YOUR TASK – Whenever the string "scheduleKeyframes" turns up in a line below, that line should be copied.

--

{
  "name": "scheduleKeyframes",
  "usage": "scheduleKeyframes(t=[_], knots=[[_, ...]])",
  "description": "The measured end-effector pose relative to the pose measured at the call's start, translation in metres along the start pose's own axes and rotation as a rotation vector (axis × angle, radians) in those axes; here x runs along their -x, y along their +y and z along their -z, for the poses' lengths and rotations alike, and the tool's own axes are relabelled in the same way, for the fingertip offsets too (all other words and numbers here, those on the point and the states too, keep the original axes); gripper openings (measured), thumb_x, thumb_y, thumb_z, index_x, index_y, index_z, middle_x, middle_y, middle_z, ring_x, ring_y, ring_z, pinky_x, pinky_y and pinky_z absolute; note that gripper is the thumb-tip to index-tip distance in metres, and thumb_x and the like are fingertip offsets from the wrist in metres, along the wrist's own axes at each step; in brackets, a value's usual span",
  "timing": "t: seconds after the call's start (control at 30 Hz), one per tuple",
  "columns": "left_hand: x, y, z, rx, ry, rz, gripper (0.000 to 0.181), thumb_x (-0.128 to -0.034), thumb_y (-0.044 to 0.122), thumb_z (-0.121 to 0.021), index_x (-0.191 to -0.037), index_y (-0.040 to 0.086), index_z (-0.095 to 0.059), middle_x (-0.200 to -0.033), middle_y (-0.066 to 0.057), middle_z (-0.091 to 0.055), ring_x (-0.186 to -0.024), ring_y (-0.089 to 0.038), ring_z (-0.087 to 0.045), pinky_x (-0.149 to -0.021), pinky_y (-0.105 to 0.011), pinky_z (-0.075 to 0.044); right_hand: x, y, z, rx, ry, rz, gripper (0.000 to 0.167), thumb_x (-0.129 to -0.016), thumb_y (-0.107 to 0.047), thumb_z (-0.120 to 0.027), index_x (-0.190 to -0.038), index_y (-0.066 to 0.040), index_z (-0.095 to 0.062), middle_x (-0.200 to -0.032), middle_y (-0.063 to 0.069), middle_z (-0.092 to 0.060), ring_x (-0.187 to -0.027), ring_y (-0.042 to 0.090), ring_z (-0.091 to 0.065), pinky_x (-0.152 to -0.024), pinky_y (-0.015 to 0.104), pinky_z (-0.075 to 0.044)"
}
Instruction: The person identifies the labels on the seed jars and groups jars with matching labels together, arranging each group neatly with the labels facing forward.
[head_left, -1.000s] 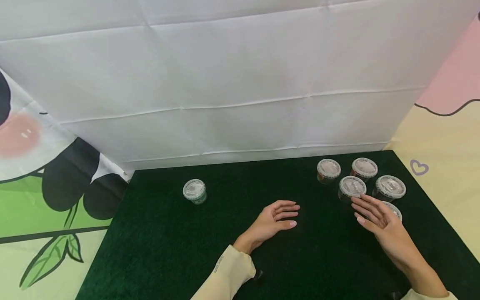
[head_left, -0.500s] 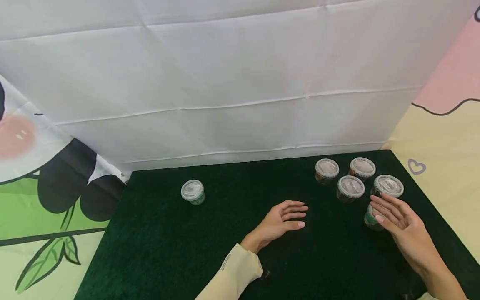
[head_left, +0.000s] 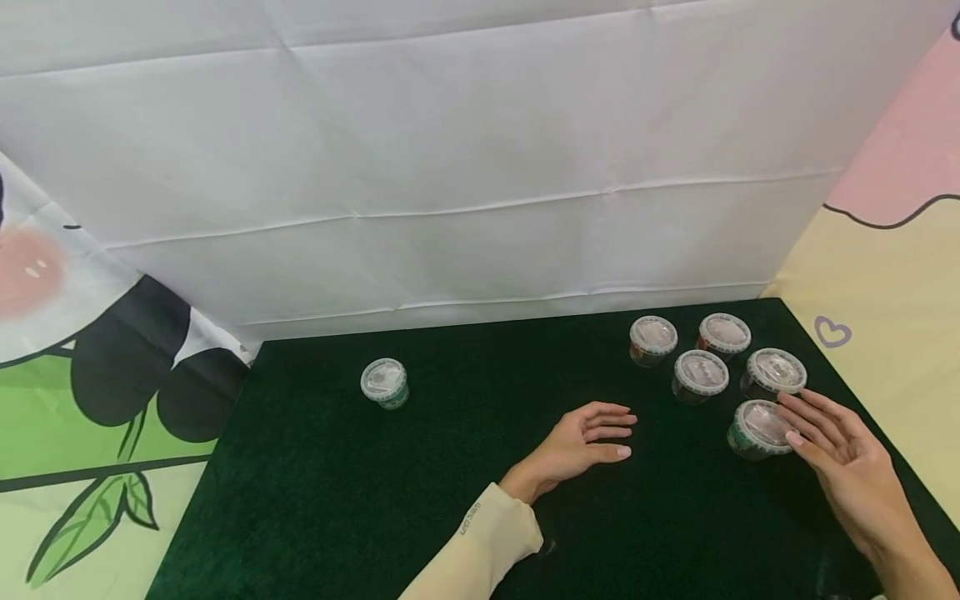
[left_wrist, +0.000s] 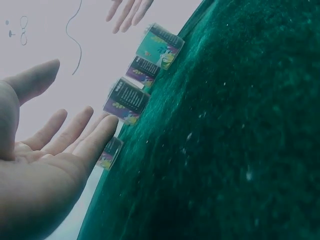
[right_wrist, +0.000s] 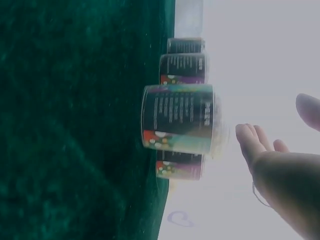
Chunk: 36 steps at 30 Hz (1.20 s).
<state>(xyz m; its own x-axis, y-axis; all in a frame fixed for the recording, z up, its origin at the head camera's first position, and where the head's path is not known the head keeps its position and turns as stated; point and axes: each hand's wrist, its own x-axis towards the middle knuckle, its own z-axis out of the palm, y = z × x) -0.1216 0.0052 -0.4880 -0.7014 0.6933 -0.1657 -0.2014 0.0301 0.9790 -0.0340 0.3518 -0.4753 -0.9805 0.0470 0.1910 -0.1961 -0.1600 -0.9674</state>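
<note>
A small round tub with a clear lid and green label stands upright at the front of the right-hand group. My right hand hovers just right of it, fingers loosely extended and holding nothing. In the right wrist view, a gap shows between that hand and the nearest tub. Over the middle of the cloth is my left hand, its fingers loosely extended around nothing. In the left wrist view, labelled tubs appear beyond the left hand.
Behind the front tub stand several more lidded tubs, among them one at the right, one at the back and one at the group's left. A single tub stands far left on the dark green cloth. A white sheet hangs behind.
My right hand has moved right, away from over the tubs, uncovering the green-labelled front tub. My left hand has drifted a little right. The tubs look unmoved.
</note>
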Motion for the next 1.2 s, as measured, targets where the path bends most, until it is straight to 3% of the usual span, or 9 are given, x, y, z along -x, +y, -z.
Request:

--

SOLUTION TO THIS EXERCISE –
  "name": "scheduleKeyframes",
  "usage": "scheduleKeyframes(t=[_], knots=[[_, ...]])",

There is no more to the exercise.